### WHAT IS NEEDED
Please copy the listing below in its entirety, without alteration.

▬▬▬▬▬▬

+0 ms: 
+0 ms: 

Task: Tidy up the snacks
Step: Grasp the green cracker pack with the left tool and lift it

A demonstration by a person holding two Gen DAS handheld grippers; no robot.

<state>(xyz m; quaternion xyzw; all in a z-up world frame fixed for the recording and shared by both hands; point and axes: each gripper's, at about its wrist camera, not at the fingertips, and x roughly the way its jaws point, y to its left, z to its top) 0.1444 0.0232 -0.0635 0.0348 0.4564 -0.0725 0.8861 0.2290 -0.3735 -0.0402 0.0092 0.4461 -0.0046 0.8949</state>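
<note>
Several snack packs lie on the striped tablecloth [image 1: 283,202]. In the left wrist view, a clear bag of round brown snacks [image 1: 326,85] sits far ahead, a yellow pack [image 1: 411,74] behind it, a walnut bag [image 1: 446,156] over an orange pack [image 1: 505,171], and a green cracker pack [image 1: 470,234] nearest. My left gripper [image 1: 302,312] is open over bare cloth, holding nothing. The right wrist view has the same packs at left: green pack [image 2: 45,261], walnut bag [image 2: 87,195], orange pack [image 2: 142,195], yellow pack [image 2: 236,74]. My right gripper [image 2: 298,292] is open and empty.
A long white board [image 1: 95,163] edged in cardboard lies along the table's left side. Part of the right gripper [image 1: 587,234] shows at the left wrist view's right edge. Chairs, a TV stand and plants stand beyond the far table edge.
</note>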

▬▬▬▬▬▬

### SOLUTION TO THE EXERCISE
+0 ms: 
+0 ms: 

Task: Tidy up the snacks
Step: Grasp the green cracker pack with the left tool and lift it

A demonstration by a person holding two Gen DAS handheld grippers; no robot.

<state>(xyz m; quaternion xyzw; all in a z-up world frame fixed for the recording and shared by both hands; point and axes: each gripper's, at about its wrist camera, not at the fingertips, and x roughly the way its jaws point, y to its left, z to its top) 0.1444 0.0232 -0.0635 0.0348 0.4564 -0.0725 0.8861 0.2290 -0.3735 -0.0402 0.0092 0.4461 -0.0046 0.8949</state>
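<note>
Several snack packs lie on the striped tablecloth [image 1: 283,202]. In the left wrist view, a clear bag of round brown snacks [image 1: 326,85] sits far ahead, a yellow pack [image 1: 411,74] behind it, a walnut bag [image 1: 446,156] over an orange pack [image 1: 505,171], and a green cracker pack [image 1: 470,234] nearest. My left gripper [image 1: 302,312] is open over bare cloth, holding nothing. The right wrist view has the same packs at left: green pack [image 2: 45,261], walnut bag [image 2: 87,195], orange pack [image 2: 142,195], yellow pack [image 2: 236,74]. My right gripper [image 2: 298,292] is open and empty.
A long white board [image 1: 95,163] edged in cardboard lies along the table's left side. Part of the right gripper [image 1: 587,234] shows at the left wrist view's right edge. Chairs, a TV stand and plants stand beyond the far table edge.
</note>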

The response to this exercise is complete.